U.S. homebuilding fell more than expected in February as construction of single-family homes dropped to near a two-year low, concerns over the economy were also underscored by other data on Tuesday showing consumer confidence ebbing in March, with households a bit pessimistic about the labor market. The economy is facing rising headwinds, including slowing global growth, fading fiscal stimulus, trade tensions and uncertainty over Britain’s departure from the European Union.
Those concerns contributed to the Federal Reserve’s decision last week to bring its three-year campaign to tighten monetary policy to an abrupt end, as it abandoned projections for any interest rate hikes this year. “The sugar high is just about over,” said Joel Naroff, chief economist at Naroff Economic Advisors in Holland, Pennsylvania. “The risks are more toward the downside than the upside.”
Housing starts decreased 8.7 percent to a seasonally adjusted annual rate of 1.162 million units last month, the Commerce Department said.

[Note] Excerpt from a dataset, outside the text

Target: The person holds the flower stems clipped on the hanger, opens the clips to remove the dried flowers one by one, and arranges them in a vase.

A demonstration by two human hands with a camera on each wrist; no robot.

The percent decline was the largest in eight months, and bad weather could have contributed to the sharp drop in homebuilding last month.
Homebuilding fell in three of the four regions in February. Housing starts data for January and December were revised higher. Building permits fell 1.6 percent to a rate of 1.296 million units in February. While that was the second straight monthly drop in permits, they are now outpacing starts, which suggests a pickup in homebuilding in the months ahead.
Economists polled by Reuters had forecast housing starts falling to a pace of 1.213 million units in February. The housing market hit a soft patch last year, squeezed by higher mortgage rates, pricier lumber, and land and labor shortages, which led to tight inventories and more expensive homes. But borrowing costs have eased in the wake of the Fed’s signaling of a long pause in hiking rates.
The 30-year fixed mortgage rate dropped to an average of 4.28 percent last week, the lowest in more than a year, from 4.31 in the prior week, according to data from mortgage finance agency Freddie Mac. House price inflation is also slowing. A report from S&P/Case-Shiller on Tuesday showed house prices in the 20-metro area increased 3.6 percent from a year ago in January, the smallest gain since September 2012, after rising 4.1 percent in December.
The moderation in mortgage rates and house prices is likely to improve affordability, especially for first-time homebuyers who have been largely priced out of the market. But homebuilders remain constrained in their ability to construct more homes for the lower end of the market.
A survey last week showed confidence among homebuilders was steady in March, with builders still complaining about the scarcity of skilled workers and land, as well as zoning restrictions in many major metro areas.